→ REQUIREMENT: Every line from the top of the material through the line holding "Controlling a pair" should be copied exactly, and only those lines.

→ RECORDS FOR PROCESSING:
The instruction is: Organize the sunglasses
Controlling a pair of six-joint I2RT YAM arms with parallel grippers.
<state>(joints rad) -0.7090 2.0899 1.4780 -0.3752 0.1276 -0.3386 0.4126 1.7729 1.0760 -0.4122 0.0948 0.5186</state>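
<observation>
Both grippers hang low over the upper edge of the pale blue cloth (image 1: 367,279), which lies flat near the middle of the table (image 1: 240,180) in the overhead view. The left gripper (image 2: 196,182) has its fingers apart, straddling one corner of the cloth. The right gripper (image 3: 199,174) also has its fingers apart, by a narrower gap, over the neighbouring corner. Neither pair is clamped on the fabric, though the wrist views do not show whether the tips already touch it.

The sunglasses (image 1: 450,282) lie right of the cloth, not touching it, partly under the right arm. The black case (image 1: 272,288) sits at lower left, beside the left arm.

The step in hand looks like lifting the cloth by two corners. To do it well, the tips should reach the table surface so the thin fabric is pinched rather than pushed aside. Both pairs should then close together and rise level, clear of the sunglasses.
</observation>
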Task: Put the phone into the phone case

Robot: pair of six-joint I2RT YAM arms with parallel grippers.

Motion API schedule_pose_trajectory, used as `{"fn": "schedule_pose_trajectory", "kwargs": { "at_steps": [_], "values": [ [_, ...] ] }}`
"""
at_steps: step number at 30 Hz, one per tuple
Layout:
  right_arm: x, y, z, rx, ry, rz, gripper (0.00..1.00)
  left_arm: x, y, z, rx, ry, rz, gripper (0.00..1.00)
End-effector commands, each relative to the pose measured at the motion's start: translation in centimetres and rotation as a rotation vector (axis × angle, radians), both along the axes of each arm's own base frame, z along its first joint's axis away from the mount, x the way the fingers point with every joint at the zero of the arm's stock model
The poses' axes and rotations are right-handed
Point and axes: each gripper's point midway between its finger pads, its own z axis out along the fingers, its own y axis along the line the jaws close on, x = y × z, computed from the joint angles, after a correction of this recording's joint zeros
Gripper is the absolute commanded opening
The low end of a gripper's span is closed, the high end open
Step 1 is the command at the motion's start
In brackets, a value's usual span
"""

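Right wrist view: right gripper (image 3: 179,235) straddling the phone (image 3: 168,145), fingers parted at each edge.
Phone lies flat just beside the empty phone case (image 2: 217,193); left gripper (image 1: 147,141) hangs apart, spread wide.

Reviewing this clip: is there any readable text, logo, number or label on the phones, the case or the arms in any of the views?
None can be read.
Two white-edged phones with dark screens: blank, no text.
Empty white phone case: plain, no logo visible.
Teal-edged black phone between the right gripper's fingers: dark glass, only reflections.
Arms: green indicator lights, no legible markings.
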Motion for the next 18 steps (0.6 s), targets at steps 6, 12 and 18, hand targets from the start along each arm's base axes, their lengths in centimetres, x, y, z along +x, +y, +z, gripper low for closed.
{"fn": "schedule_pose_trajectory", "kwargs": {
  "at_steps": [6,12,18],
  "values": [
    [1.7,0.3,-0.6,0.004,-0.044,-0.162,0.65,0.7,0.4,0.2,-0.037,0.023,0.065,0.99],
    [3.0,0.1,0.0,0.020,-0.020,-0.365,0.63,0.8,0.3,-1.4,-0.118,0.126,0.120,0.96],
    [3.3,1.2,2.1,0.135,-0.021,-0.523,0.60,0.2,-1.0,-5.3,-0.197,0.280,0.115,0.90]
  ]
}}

→ RESPONSE AREA:
The instruction is: Organize the sunglasses
Controlling a pair of six-joint I2RT YAM arms with parallel grippers.

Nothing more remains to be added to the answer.